Today, we present you a mid-term investment overview of the USD/JPY pair.
The prospects for the strengthening of the Japanese yen remain subdued, despite the intervention of the Bank of Japan. Earlier, the regulator changed its long-term policy of negative interest rates, which, according to officials, led to negative consequences for the country's economy. Currently, the indicator is held at 0.25% after an increase from ˗0.10% at the beginning of the year, however, as experts believe, this did not have a significant positive effect: gross domestic product (GDP) showed growth of only 0.7% in the second quarter, below preliminary estimates of 0.8%, and on an annual basis — by 2.9%, yielding to the forecast of 3.1%. This creates the need either to continue to increase the cost of borrowing, which will increase the debt burden on businesses and households, or to introduce emergency support measures similar to those used during the COVID-19 pandemic. It is worth considering, however, that the "hawkish" cycle may exacerbate the crisis in the labor and real estate markets. In these circumstances, the Bank of Japan can rely on almost the only way to influence the yen exchange rate — currency interventions, which, however, have not been carried out since the end of summer. Nevertheless, given the weakness of key indicators such as household spending, which is declining by 1.9% YoY, and the national consumer price index (CPI), which was 2.5% in September, even larger currency injections will not lead to a long-term strengthening of the national currency, but only temporarily support its exchange rate.
At the same time, the US dollar quotes may continue their uptrend in the near future against the background of a sharp surge in volatility. The Republican candidate Donald Trump is leading the presidential election, which is currently taking place in the United States. In his election program, he focused on changes in immigration and tax policies — experts assess this as a positive signal for USD. Although this political factor will not have a lasting impact on the market, it may well launch a new trend. The possible growth of the dollar is also supported by the fact that the US Federal Reserve is seriously set to switch to a "dovish" monetary policy rate and tomorrow may reduce the key rate by another 25 basis points.
Thus, even with the current monetary policy of the American regulator, the difference in approaches with the Bank of Japan in the near future is too high for the yen to maintain leadership in the USD/JPY pair for a long time, as a result of which the upward dynamics of the trading instrument is the most likely scenario.
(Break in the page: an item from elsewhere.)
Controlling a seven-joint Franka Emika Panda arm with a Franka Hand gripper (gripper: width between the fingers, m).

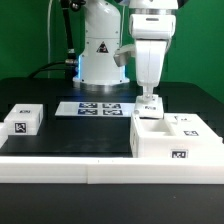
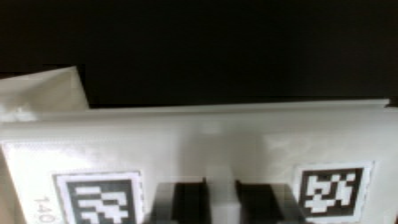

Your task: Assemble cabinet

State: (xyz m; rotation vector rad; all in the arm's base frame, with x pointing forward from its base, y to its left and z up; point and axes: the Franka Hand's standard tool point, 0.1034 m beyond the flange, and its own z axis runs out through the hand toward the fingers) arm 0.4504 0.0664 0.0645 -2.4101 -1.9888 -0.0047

In addition to the underlying fundamental factors, the continued growth of the USD/JPY pair is confirmed by technical indicators: on the W1 chart, the price continues to grow within the channel with the boundaries of 166.00–140.00 and, reflecting from the support line, moves up.
An increase in upward dynamics may occur against the background of consolidation above the resistance level of 153.00, which the price again overcame in early October.
Key levels can be seen on the D1 chart.
As can be seen on the chart, the current growth is an attempt to reach the 61.8% level of the initial trend for the Fibonacci extension at 161.00 for the trend that began in December 2022, after overcoming which the upward dynamics can continue to new highs, the key of which is the 175.00 mark, coinciding with the 100.0% level of the basic trend.
Near the minimum of September 16 at around 140.00 there is a zone of cancellation of the buy signal; if its reached, the upward scenario will be canceled or significantly delayed in time, and open long positions should be liquidated.
In the area of the 100.0% base trend level for the Fibonacci extension at 175.00, there is a target zone; if it's reached, profit should be taken on open long positions.
In more detail, trade entry levels can be evaluated on the H4 chart.
The entry level for purchase transactions is located at 153.00, which coincides with the resistance level of the last two years. Technically, a breakout of the current maximum was realized, which opened up an opportunity to enter the market last week. At the moment, it is possible to form buy positions above the 153.00 mark.
Given the average daily volatility in the USD/JPY pair over the past month, which is 67.5 points, the price movement to the target zone of 175.00 may take about 57 trading sessions, however, with increased dynamics, this time may be reduced to 48 trading days.